#### Aim of the task
The data are to be restated in full, exactly as presented.
*****
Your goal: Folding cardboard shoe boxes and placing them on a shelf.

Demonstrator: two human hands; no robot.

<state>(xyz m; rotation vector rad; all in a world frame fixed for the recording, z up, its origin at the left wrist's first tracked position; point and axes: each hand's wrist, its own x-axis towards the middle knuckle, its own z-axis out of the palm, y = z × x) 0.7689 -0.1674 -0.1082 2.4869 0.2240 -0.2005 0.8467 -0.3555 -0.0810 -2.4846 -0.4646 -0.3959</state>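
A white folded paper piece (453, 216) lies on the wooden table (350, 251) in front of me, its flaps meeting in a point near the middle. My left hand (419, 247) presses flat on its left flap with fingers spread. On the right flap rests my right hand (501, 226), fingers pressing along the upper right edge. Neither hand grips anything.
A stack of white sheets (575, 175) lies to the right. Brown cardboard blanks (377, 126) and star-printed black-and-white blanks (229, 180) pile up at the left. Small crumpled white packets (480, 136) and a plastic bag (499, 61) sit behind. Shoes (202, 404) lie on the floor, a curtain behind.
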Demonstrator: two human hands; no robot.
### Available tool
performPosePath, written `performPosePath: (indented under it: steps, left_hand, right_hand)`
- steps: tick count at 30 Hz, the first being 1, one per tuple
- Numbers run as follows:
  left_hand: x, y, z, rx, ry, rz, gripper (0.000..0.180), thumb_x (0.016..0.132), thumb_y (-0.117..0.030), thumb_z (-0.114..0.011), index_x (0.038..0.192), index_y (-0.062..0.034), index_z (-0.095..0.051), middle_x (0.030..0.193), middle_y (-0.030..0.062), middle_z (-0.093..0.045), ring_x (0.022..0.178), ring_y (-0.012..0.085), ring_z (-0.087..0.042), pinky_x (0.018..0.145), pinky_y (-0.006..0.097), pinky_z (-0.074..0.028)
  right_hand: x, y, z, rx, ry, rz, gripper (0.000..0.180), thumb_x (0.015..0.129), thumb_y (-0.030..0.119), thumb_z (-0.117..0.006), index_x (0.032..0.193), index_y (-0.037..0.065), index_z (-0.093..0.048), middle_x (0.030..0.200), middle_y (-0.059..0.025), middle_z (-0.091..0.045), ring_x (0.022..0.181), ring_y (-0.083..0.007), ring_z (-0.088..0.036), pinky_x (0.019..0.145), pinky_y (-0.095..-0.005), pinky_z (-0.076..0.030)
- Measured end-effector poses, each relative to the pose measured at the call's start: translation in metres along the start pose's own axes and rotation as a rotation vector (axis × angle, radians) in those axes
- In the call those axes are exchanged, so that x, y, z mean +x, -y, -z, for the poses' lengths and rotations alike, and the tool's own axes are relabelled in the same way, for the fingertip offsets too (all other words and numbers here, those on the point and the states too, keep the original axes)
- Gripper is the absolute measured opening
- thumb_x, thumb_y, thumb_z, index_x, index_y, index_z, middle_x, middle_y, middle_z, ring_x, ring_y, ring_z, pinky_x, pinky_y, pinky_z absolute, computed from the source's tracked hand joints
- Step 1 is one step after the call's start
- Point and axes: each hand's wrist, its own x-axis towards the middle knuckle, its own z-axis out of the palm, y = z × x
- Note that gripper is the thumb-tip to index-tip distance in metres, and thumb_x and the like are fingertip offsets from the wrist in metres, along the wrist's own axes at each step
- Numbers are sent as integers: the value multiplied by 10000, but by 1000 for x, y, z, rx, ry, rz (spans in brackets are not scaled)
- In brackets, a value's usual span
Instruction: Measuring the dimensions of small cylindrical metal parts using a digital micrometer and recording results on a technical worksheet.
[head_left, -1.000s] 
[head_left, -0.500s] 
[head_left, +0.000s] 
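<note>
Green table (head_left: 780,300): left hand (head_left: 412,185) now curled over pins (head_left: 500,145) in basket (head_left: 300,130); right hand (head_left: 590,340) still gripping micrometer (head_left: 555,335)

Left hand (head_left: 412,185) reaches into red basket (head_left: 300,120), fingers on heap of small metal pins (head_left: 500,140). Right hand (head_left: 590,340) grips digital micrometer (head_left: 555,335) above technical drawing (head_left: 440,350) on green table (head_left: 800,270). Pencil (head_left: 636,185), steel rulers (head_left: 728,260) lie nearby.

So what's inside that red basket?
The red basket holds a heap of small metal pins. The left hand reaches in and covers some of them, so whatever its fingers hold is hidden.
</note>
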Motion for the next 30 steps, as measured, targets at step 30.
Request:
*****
#### Written solution
Your goal: Folding cardboard shoe boxes and placing them on a shelf.

Demonstrator: two human hands; no robot.

<state>(xyz m; rotation vector rad; all in a world frame fixed for the recording, z up, its origin at the left wrist's first tracked position; point and axes: each hand's wrist, its own x-axis towards the middle knuckle, its own z-axis out of the palm, y = z × x) 0.7689 -0.1674 -0.1082 2.4869 0.2240 -0.2005 0.8467 -0.3555 -0.0810 -2.4846 -0.4646 -0.3959</state>
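A white folded paper piece (453, 216) lies on the wooden table (350, 251) in front of me, its flaps meeting in a point near the middle. My left hand (419, 247) presses flat on its left flap with fingers spread. On the right flap rests my right hand (501, 226), fingers pressing along the upper right edge. Neither hand grips anything.
A stack of white sheets (575, 175) lies to the right. Brown cardboard blanks (377, 126) and star-printed black-and-white blanks (229, 180) pile up at the left. Small crumpled white packets (480, 136) and a plastic bag (499, 61) sit behind. Shoes (202, 404) lie on the floor, a curtain behind.
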Demonstrator: two human hands; no robot.
### Available tool
performPosePath, written `performPosePath: (indented under it: steps, left_hand, right_hand)`
- steps: tick count at 30 Hz, the first being 1, one per tuple
- Numbers run as follows:
  left_hand: x, y, z, rx, ry, rz, gripper (0.000..0.180), thumb_x (0.016..0.132), thumb_y (-0.117..0.030), thumb_z (-0.114..0.011), index_x (0.038..0.192), index_y (-0.062..0.034), index_z (-0.095..0.051), middle_x (0.030..0.193), middle_y (-0.030..0.062), middle_z (-0.093..0.045), ring_x (0.022..0.178), ring_y (-0.012..0.085), ring_z (-0.087..0.042), pinky_x (0.018..0.145), pinky_y (-0.006..0.097), pinky_z (-0.074..0.028)
  right_hand: x, y, z, rx, ry, rz, gripper (0.000..0.180), thumb_x (0.015..0.129), thumb_y (-0.030..0.119), thumb_z (-0.117..0.006), index_x (0.032..0.193), index_y (-0.037..0.065), index_z (-0.093..0.048), middle_x (0.030..0.200), middle_y (-0.059..0.025), middle_z (-0.091..0.045), ring_x (0.022..0.181), ring_y (-0.083..0.007), ring_z (-0.088..0.036), pinky_x (0.019..0.145), pinky_y (-0.095..-0.005), pinky_z (-0.076..0.030)
- Measured end-effector poses, each relative to the pose measured at the call's start: translation in metres along the start pose's own axes and rotation as a rotation vector (axis × angle, radians) in those axes
- In the call those axes are exchanged, so that x, y, z mean +x, -y, -z, for the poses' lengths and rotations alike, and the tool's own axes are relabelled in the same way, for the fingertip offsets too (all other words and numbers here, those on the point and the states too, keep the original axes)
- Gripper is the absolute measured opening
- thumb_x, thumb_y, thumb_z, index_x, index_y, index_z, middle_x, middle_y, middle_z, ring_x, ring_y, ring_z, pinky_x, pinky_y, pinky_z absolute, computed from the source's tracked hand joints
- Step 1 is one step after the call's start
- Point and axes: each hand's wrist, its own x-axis towards the middle knuckle, its own z-axis out of the palm, y = z × x
- Note that gripper is the thumb-tip to index-tip distance in metres, and thumb_x and the like are fingertip offsets from the wrist in metres, along the wrist's own axes at each step
- Numbers are sent as integers: the value multiplied by 10000, but by 1000 for x, y, z, rx, ry, rz (spans in brackets are not scaled)
- In brackets, a value's usual span
Instruction: Measuring the dimensions of small cylindrical metal parts using a digital micrometer and recording results on a technical worksheet.
[head_left, -1.000s] 
[head_left, -0.500s] 
[head_left, +0.000s] 
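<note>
Green table (head_left: 780,300): left hand (head_left: 412,185) now curled over pins (head_left: 500,145) in basket (head_left: 300,130); right hand (head_left: 590,340) still gripping micrometer (head_left: 555,335)

Left hand (head_left: 412,185) reaches into red basket (head_left: 300,120), fingers on heap of small metal pins (head_left: 500,140). Right hand (head_left: 590,340) grips digital micrometer (head_left: 555,335) above technical drawing (head_left: 440,350) on green table (head_left: 800,270). Pencil (head_left: 636,185), steel rulers (head_left: 728,260) lie nearby.

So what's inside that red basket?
The red basket holds a heap of small metal pins. The left hand reaches in and covers some of them, so whatever its fingers hold is hidden.
</note>
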Motion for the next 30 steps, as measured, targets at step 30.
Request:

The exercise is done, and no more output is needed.